Market pundits of late have been somewhat chagrined by their inability to forecast the weekly storage withdrawals, but this week some were granted redemption. “It’s been a particularly difficult few weeks; EIA coming in far lower than the market for the past three weeks has everybody doing a bit of a scramble,” said John Sodergreen, editor of Energy Metro Desk (EMD) and publisher of a weekly storage survey.
He says he’s been able to nail the bias in the reports fairly well, “but we note that the various market surveys are taking a serious beating this quarter, and ours is no exception.

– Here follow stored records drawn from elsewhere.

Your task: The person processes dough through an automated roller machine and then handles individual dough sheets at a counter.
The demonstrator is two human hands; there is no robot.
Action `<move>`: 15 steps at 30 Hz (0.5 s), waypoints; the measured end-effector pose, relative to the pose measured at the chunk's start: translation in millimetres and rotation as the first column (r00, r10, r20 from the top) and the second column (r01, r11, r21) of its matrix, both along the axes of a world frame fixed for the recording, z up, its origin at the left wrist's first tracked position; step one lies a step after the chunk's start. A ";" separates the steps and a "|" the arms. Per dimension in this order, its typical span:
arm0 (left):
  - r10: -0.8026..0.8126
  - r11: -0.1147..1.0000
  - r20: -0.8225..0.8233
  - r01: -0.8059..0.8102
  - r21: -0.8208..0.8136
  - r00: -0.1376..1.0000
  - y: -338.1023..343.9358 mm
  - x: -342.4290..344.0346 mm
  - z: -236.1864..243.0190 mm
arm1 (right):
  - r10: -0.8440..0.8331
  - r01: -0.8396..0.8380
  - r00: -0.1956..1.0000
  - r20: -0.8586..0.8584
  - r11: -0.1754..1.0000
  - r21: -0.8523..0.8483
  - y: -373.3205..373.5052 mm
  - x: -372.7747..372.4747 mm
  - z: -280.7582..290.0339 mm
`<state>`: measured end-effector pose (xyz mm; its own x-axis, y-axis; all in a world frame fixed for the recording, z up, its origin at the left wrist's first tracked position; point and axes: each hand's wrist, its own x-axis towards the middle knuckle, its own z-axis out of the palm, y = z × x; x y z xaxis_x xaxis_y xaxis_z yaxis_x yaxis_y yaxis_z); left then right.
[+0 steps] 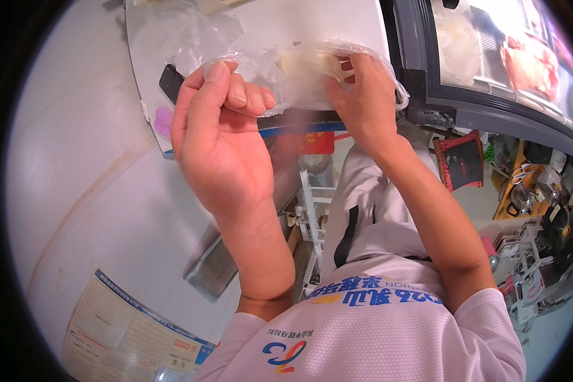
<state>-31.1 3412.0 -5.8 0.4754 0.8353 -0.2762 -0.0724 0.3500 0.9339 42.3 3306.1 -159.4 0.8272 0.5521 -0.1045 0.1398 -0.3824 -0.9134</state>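
Note:
My left hand [223, 153] is raised palm-up, its fingers curled and its thumb pinched on the edge of a thin clear plastic bag [261, 67]. My right hand [366, 105] reaches into the right end of the bag, fingers curved round pale, soft-looking flat pieces [305, 67] whose kind I cannot tell through the plastic. The bag lies across a white tabletop [299, 19]. A black phone-like object [170, 83] lies beside my left hand, partly hidden, with a pink item [163, 121] below it.
A glass-topped case [465, 89] with bagged goods stands at the right. Below it are a dark red-edged seat [458, 162], a wooden board with scissors and metal tools [519, 197], and white racks [315, 210]. A pale wall or panel [76, 159] spans the left.

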 end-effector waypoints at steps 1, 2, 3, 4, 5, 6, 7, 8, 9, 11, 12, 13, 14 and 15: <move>0.007 1.000 -0.002 -0.007 0.000 1.000 -0.6 -0.6 0.9 | -0.010 0.010 1.000 -0.016 1.000 0.008 -0.6 0.8 -0.9; 0.015 1.000 -0.003 -0.015 0.000 1.000 -1.1 -1.7 1.4 | -0.019 0.019 0.999 -0.030 1.000 0.015 -0.6 1.7 -1.3; 0.024 1.000 -0.005 -0.024 0.000 1.000 -1.8 -2.6 1.8 | -0.025 0.025 0.999 -0.036 1.000 0.005 -1.1 2.9 -1.2; 0.030 1.000 -0.011 -0.030 -0.002 0.999 -2.7 -3.2 2.2 | -0.031 0.031 0.999 -0.042 0.999 -0.006 -1.6 4.1 -0.8; 0.035 0.999 -0.016 -0.035 -0.002 0.999 -3.2 -3.1 2.9 | -0.039 0.038 0.998 -0.047 0.999 -0.015 -1.4 5.0 0.4; 0.041 0.999 -0.021 -0.041 -0.003 0.999 -3.6 -3.5 3.7 | -0.027 0.026 0.999 -0.033 0.999 -0.019 -1.1 4.8 1.1; 0.039 0.999 -0.016 -0.039 -0.004 0.999 -3.8 -5.0 4.0 | -0.014 0.013 1.000 -0.020 1.000 -0.023 -0.8 4.0 1.3; 0.035 0.999 -0.013 -0.035 -0.005 0.999 -2.9 -4.7 3.7 | -0.003 0.003 1.000 -0.007 1.000 -0.027 0.8 4.9 2.2; 0.031 1.000 -0.009 -0.031 -0.006 0.999 -2.2 -4.6 3.8 | 0.012 -0.011 0.999 0.043 0.999 -0.039 2.3 4.5 3.6; 0.036 0.999 -0.013 -0.037 -0.010 0.999 -2.1 -5.7 5.6 | 0.045 -0.036 0.988 0.145 0.997 -0.063 5.5 1.6 8.3; 0.040 0.999 -0.015 -0.040 -0.012 0.999 -2.3 -7.2 6.2 | 0.050 -0.036 0.989 0.138 0.994 -0.103 7.8 0.8 11.1; 0.041 0.999 -0.014 -0.041 -0.015 0.999 -2.2 -9.1 6.0 | 0.054 -0.035 0.990 0.131 0.989 -0.143 10.3 0.2 14.0; 0.042 0.999 -0.013 -0.043 -0.018 0.999 -2.3 -10.9 4.9 | 0.058 -0.035 0.991 0.124 0.983 -0.182 12.2 0.5 16.2; 0.044 0.999 -0.013 -0.044 -0.021 0.999 -2.3 -12.5 3.8 | 0.066 -0.035 0.986 0.151 0.979 -0.198 13.6 1.1 16.2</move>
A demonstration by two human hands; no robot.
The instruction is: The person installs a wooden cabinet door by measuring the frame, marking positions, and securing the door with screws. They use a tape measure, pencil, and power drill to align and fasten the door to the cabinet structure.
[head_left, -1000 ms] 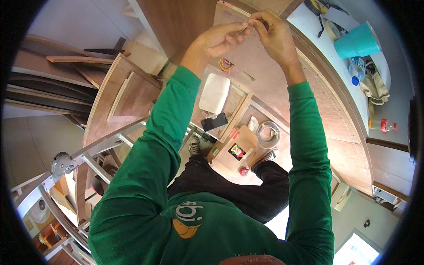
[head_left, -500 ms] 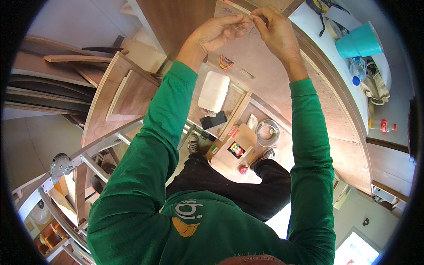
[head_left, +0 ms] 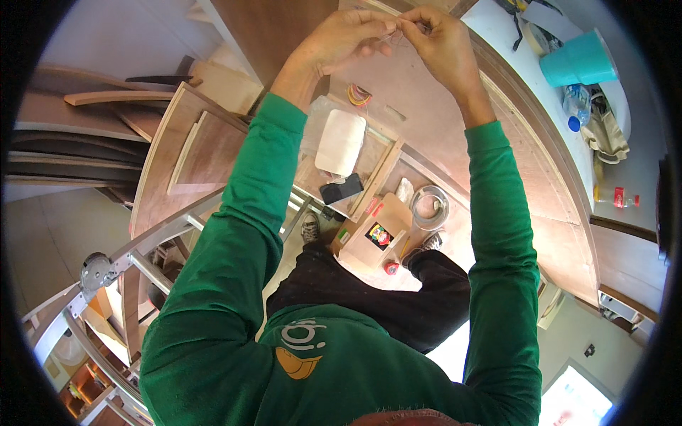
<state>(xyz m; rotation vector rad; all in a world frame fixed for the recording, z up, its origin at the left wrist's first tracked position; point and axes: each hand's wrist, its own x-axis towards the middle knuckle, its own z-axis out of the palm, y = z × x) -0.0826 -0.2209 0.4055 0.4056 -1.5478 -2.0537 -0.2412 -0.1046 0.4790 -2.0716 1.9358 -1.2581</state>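
Observation:
Near the top of the head view, my left hand point(head_left: 339, 44) and my right hand point(head_left: 444, 53) meet fingertip to fingertip, both pinching a thin pale strand point(head_left: 392, 39), like wire or thread, which loops between them. Below them, a small bundle of red and yellow wire point(head_left: 359, 95) lies on the pale plywood panel point(head_left: 440, 131). Lower down are a white rectangular container point(head_left: 339, 142) and a black phone point(head_left: 341, 189), both on a framed plywood section.
Stacked boards point(head_left: 106, 156) and an aluminium ladder point(head_left: 145, 268) are at left. At right, a white shelf holds a turquoise cup point(head_left: 579, 60), bottles point(head_left: 577, 106) and a cloth bag point(head_left: 607, 138). By my feet are a cardboard box point(head_left: 362, 252) and a coiled grey cable point(head_left: 444, 209).
Both hands have shifted slightly upward in the view, my left hand a little more, and its thumb is now closer to my right fingertips. Both still pinch the strand.

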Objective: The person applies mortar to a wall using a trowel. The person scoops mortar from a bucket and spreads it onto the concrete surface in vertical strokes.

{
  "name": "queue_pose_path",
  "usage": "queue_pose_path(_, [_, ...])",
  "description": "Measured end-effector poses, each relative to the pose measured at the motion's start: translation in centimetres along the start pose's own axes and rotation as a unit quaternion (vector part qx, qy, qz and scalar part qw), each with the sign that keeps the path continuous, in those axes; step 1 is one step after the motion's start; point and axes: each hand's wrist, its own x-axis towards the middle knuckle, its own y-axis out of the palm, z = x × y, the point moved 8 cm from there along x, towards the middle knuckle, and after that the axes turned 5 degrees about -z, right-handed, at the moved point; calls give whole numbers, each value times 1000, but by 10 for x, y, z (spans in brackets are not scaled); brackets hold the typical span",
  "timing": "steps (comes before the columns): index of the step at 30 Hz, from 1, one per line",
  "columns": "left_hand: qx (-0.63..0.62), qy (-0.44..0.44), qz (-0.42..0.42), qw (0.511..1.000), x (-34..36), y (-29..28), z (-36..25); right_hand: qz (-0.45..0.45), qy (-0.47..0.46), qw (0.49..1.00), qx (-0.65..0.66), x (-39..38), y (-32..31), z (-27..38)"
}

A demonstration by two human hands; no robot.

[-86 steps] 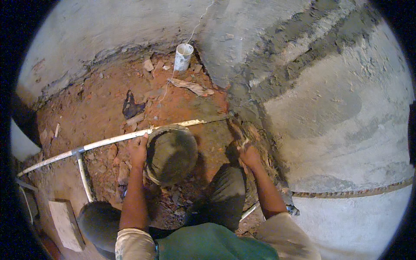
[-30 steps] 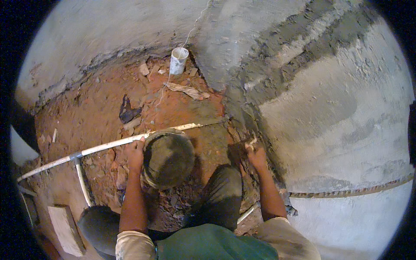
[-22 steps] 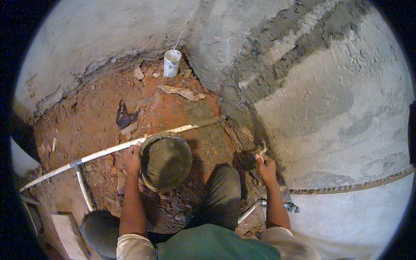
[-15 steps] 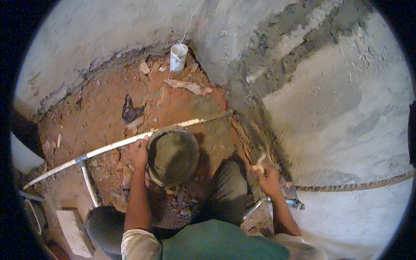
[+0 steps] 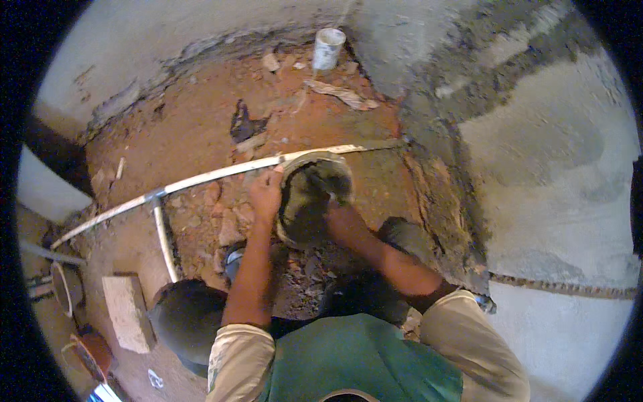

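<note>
The bucket [image 5: 305,158] sits just beside the white pipe [image 5: 221,173]; whether the two touch cannot be determined. The left hand [image 5: 266,191] pinches the bucket's left rim. The right hand [image 5: 340,218] reaches inside; blur conceals its grip. For control, brace the rim firmly against each push, move the right hand smoothly, and avoid loading the pipe.

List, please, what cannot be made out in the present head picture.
Head view, all three:
Right hand: anything held is blurred and shadowed inside the bucket.
Blue-and-white thing, lower left: cut off by the picture's edge.
Dark scrap beyond the white pipe: too blurred to identify.
</note>
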Motion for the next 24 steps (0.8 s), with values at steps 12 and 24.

“This week, however, we note the range of forecasts is tight; the range between categories we track is less than 2 Bcf, and the standard deviation is an unseasonably low 3.7. Some folks feel the risk is to the high side this week (a higher pull than the market would believe), and our editor is one of them [127 Bcf].”
For the week ended Feb. 15, the EMD survey average of 36 participants was at 125 Bcf with a range of 116-132 Bcf. A Reuters survey of 20 traders and analysts revealed a 122 Bcf decline. Bentek Energy predicted a pull of 122 Bcf. Last year, 155 Bcf was withdrawn and the five-year average is for a 140 Bcf pull.
Inventories now stand at 2,400 Bcf and are 242 Bcf less than last year at this time and 361 Bcf more than the five-year average. In the East Region 79 Bcf was withdrawn, and in the West Region 13 Bcf was pulled. Inventories in the Producing Region declined by 35 Bcf.
The Producing region salt cavern storage figure dropped by 9 Bcf from the previous week to 225 Bcf, while the non-salt cavern figure declined by 27 Bcf to 699 Bcf. The EIA first split Producing Region facility types in storage report footnotes in March 2012 in an effort to give analysts and industry more comprehensive information on the relationship between natural gas inventory changes and types of storage facilities (see Daily GPI, March 26, 2012).
Addison Armstrong of Tradition Energy saw traders attempting to balance “the approaching start of the slack demand shoulder season and record production levels of gas against remaining winter heating demand and the more than 15% of idled nuclear power plant capacity. Weather forecasts are little-changed from yesterday [Wednesday], with normal to below-normal temperatures expected across much of the East in the next 10 days, followed by a slight shift to well below-normal temperatures during the beginning of next month.”